宋鹤鸣的声音从电话里传了出来,似乎每一个字都带着克制不住的紧张感。
“都这个点儿了,当然是在酒店睡觉啊,不然还能干嘛?”苏无际打了个哈欠,声音里带着浓重的睡意,含混不清地回应道,“老阴……咳咳,宋大局长,查岗啊?”

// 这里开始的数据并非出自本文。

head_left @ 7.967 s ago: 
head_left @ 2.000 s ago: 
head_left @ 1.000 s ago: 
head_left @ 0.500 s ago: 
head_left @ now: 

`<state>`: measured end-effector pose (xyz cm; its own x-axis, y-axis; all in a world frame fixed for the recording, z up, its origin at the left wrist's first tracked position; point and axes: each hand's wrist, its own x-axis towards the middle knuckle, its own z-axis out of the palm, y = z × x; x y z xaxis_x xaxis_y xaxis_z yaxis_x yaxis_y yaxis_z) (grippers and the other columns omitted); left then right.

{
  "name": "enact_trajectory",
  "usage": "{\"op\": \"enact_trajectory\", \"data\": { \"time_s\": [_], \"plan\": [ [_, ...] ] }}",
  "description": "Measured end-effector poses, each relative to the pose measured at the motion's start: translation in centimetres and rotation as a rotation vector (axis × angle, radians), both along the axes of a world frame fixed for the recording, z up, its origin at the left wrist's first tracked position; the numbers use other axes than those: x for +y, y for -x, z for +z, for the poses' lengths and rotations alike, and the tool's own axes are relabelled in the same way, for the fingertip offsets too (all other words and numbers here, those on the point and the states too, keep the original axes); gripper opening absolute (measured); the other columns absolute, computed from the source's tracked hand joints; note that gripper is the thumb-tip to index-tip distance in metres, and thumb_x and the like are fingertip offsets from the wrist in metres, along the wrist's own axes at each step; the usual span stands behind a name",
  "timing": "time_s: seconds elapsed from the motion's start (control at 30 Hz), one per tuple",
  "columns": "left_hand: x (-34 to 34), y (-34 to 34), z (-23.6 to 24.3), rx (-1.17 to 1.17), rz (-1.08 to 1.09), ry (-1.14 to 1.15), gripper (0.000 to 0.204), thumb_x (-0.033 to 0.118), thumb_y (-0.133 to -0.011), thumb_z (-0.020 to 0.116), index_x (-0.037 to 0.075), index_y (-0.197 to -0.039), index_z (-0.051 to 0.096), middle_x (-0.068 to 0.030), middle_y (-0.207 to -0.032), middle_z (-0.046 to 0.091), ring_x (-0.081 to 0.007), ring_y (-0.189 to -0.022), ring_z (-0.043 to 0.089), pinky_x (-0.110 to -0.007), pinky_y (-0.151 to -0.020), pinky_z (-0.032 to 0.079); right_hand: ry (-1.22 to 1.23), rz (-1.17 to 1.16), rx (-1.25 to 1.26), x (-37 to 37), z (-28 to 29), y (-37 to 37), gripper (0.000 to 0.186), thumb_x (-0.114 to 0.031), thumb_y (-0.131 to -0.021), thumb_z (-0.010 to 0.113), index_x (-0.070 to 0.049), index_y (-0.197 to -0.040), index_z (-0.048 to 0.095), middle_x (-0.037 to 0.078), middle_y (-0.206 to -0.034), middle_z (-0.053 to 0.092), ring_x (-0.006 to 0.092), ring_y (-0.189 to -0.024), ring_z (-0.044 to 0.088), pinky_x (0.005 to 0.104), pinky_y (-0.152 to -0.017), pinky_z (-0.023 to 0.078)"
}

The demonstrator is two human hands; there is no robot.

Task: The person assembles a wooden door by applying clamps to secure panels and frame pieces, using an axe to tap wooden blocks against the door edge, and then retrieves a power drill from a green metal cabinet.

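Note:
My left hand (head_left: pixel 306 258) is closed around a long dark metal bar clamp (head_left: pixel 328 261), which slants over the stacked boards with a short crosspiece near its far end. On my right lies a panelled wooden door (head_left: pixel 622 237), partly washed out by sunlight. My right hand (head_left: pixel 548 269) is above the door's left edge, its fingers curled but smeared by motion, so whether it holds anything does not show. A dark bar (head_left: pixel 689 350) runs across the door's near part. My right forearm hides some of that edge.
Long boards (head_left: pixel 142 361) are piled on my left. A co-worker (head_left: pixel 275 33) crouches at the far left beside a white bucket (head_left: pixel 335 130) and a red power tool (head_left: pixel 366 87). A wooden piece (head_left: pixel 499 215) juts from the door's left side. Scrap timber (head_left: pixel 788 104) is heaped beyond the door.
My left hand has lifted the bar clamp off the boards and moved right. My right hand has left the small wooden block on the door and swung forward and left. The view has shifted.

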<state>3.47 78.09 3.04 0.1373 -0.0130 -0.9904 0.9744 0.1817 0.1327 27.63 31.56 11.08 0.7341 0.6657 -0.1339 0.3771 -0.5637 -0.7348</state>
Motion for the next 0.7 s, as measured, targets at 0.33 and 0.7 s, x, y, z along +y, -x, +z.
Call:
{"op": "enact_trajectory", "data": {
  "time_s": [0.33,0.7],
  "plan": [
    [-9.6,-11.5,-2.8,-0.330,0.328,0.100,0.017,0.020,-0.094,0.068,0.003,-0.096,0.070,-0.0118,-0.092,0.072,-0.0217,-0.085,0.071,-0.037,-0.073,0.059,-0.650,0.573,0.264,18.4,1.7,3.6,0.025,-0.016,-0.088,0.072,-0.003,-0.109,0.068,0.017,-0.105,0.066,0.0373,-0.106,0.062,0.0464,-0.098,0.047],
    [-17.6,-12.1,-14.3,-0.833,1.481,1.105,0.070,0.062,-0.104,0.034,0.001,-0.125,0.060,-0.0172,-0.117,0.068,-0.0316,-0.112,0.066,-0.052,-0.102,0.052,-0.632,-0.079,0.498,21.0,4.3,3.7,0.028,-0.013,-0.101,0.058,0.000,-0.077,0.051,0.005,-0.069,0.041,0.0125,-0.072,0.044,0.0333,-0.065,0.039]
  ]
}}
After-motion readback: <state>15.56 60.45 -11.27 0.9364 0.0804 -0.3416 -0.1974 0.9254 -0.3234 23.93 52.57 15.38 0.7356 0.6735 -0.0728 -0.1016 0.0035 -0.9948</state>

“我问你,知渔呢?”宋鹤鸣的声音压着,但能听出明显的焦躁之意。
苏无际还没完全清醒过来呢,大脑依旧处于半开机状态,迷迷糊糊地说道:“哦,知渔啊,就在我旁边睡着呢……”
“苏无际!”
宋鹤鸣的声音陡然拔高,隔着听筒都能想象他额角青筋直跳的样子,“我警告你,你别乱来!知渔才十九岁!她还是个孩子!”
这句话里的每个字,都像是从牙缝里挤出来的。
“十八岁就成年了,十九岁哪里算是孩子了?”苏无际又打了个哈欠,睁开了惺忪的睡眼,“十九岁都发育成熟了,理论上……都能生孩子了。”
虽然他在困得要死的时候说的都是实话,可偏偏每一句都在精准地往某个老父亲心窝里最软最痛的地方狠戳。
老宋的心脏都要被扎得千疮百孔了。